A Culture War in the Schools

0 Comments | Insight on the News, Nov 27, 2000 | by Aimee Welch

A prominent education scholar who served in the Bush administration reveals the harm `progressive' educational methods have wreaked in the U.S, public-school system.

On the campaign trail Texas Gov. George W. Bush called for a $26.6 billion "crusade" to hold schools accountable for meeting minimum standards of performance. Vice President Al Gore called for a $115 billion "revolution" to "invest" more money to aid falling schools. Although the states and local communities still pay 93 percent of the bills for public schools, promises of federal initiatives for improving the U.S. educational system have flown thick and fast.

National debates on education standards, curricula and methods are nothing new, as education historian Diane Ravitch demonstrates in her new book Left Back: A Century of Failed School Reforms (Simon and Schuster), and history has some lessons for today's would-be reformers. But, as Ravitch puts it, "what is needed before broad implementation of any innovation takes place is clear evidence of its effectiveness. Schools must be flexible enough to try new instructional methods and organizational patterns, and intelligent enough to gauge their success over time in accomplishing their primary mission: educating children."

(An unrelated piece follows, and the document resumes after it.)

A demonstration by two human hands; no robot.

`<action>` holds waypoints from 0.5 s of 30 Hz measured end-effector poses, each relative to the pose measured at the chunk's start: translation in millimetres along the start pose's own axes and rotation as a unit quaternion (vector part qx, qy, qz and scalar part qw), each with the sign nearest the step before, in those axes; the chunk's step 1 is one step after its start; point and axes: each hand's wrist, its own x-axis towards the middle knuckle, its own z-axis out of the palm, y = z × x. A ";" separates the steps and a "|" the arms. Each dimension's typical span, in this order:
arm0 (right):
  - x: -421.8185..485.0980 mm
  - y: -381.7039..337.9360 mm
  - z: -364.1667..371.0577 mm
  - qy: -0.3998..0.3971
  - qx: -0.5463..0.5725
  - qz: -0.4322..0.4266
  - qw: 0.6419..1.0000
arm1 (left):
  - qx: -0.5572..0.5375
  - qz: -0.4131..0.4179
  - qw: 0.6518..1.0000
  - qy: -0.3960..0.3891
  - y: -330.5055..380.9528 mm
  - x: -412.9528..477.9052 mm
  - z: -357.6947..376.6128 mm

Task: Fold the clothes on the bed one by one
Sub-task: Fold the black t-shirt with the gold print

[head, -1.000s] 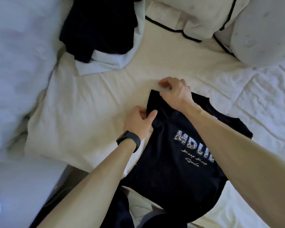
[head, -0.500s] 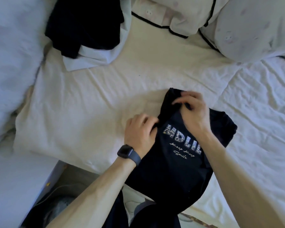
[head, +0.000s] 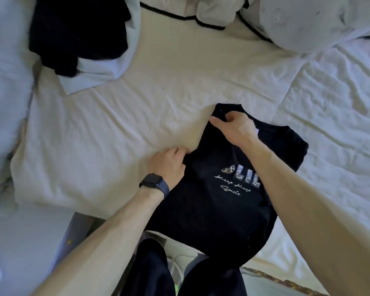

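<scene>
Head view shows a black T-shirt (head: 212,212) lying print-up at the near edge of the bed (head: 137,124), its hem hanging over. The left hand (head: 169,165) curls its fingers (head: 176,151) on the shirt's left edge, while the right hand (head: 235,129) pinches the shoulder corner. The cloth looks soft, light and limp, so it is best held by its edges. The right forearm (head: 297,199) covers part of the print (head: 233,184), and the left fingertips are tucked out of sight.
</scene>
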 end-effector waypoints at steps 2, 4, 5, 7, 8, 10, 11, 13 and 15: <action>14.9 -11.0 2.5 -0.012 0.078 0.010 0.997 | 0.010 -0.016 1.000 0.002 -4.7 -1.2 -3.6; 26.7 -19.9 3.1 -0.021 0.172 0.022 0.985 | -0.009 -0.059 0.998 -0.002 -8.7 -6.2 -3.9; 31.8 -22.6 4.5 -0.023 0.184 0.022 0.982 | -0.037 -0.091 0.995 -0.004 -10.2 -7.9 -3.5; 36.8 -24.8 7.0 -0.029 0.141 0.018 0.989 | -0.087 -0.138 0.986 -0.017 -11.7 -8.1 -2.1; 37.9 -24.7 8.3 -0.033 0.101 0.014 0.994 | -0.103 -0.146 0.983 -0.030 -11.7 -6.7 -0.9; 39.2 -27.2 11.1 -0.030 0.050 0.015 0.998 | -0.142 -0.159 0.976 -0.049 -8.7 -4.0 -1.6; 41.1 -28.9 12.3 -0.028 0.045 0.011 0.999 | -0.163 -0.165 0.971 -0.049 -5.2 -2.4 -2.8; 44.9 -31.0 15.1 -0.030 0.069 -0.004 0.997 | -0.195 -0.171 0.965 -0.035 2.5 2.8 -5.1; 44.0 -30.3 19.4 -0.016 0.090 -0.006 0.996 | -0.218 -0.182 0.958 -0.025 7.7 9.4 -5.4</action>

A fellow at the Brookings Institution in Washington, Ravitch long has been an influential voice among those seeking change in education policy. Author of more than a dozen books, she served as assistant secretary of education in charge of education research during the senior George Bush's presidency while still a registered Democrat. After leaving that office she registered as an independent but served as an education-policy consultant to Republican presidential candidate George W. Bush. She explains that she is nonpartisan and also has consulted on education with President Clinton and Gore.

There has been speculation about Ravitch as a possible secretary of education in a new Bush administration, and Ravitch seems surprised when Insight asks her about it. "I like living in New York" she laughs. "I don't have any political ambitions." As this magazine goes to press, a Bush staffer tells Insight that the governor has been focused on the election and has not yet discussed possible appointments. "But personally, I think she's wonderful," says the staff insider.

In Left Back Ravitch has composed a fresh account of the people and ideas that shaped the present U.S. school system and examines the pitfalls to avoid in implementing future reform. In a review of her influential new book, Martin Morse Wooster, associate editor of the American Enterprise, summarized the unresolved 100-year debate Ravitch chronicles:

"What's the reason why we send our children to school? Is it to teach them the best of what Western civilization has produced? Or is it to teach skills that might prove useful to future employers? Of all the debates in education this argument between traditionalists and self-styled `progressives' is the longest-running and the most important."

According to Ravitch, there was a general consensus among educators of the 19th century "that the best way to improve society was to offer a sound education to as many children as possible. They believed that well-educated individuals would become responsible citizens and would improve society by dint of their intelligence and character." She describes this philosophy as an educational ladder open to children of all social backgrounds from preschool to the university.

Not that there ever has been a golden age of education, explains Ravitch. Although she praises the traditional content of this era, she is critical of rigid traditional teaching methods that emphasized dry (sometimes mindless) drill, falling fully to engage children's faculties or take into account differences in learning styles.

As methods came into question by reformers, however, so did the consensus about the meaning of education. With the advent and evolution of social psychology around the turn of the 20th century-- social Darwinism following on the heels of Charles Darwin's scientistic notions about survival of the fittest -- advocates of progressive academics began to argue that the purpose of education was not to convey knowledge but "adaptation of the individual to his society" It gradually became popular to argue that it was "inefficient" to require students to study any subject matter that did not demonstrate "immediate utility." Intellectuals made the anti-intellectual argument that there was little need to offer girls or immigrants or minorities rigorous academic curricula. What value could higher mathematics or ancient languages hold for them?

One progressive movement followed another, most claiming an ideological heritage from John Dewey; sometimes they overlapped and some contradicted one another.

Many school districts began categorizing children and setting them in separate tracks by the age of 12. Intelligence tests were promoted among school administrators by developers who claimed they could discern scientifically which children it would pay society to give academic training.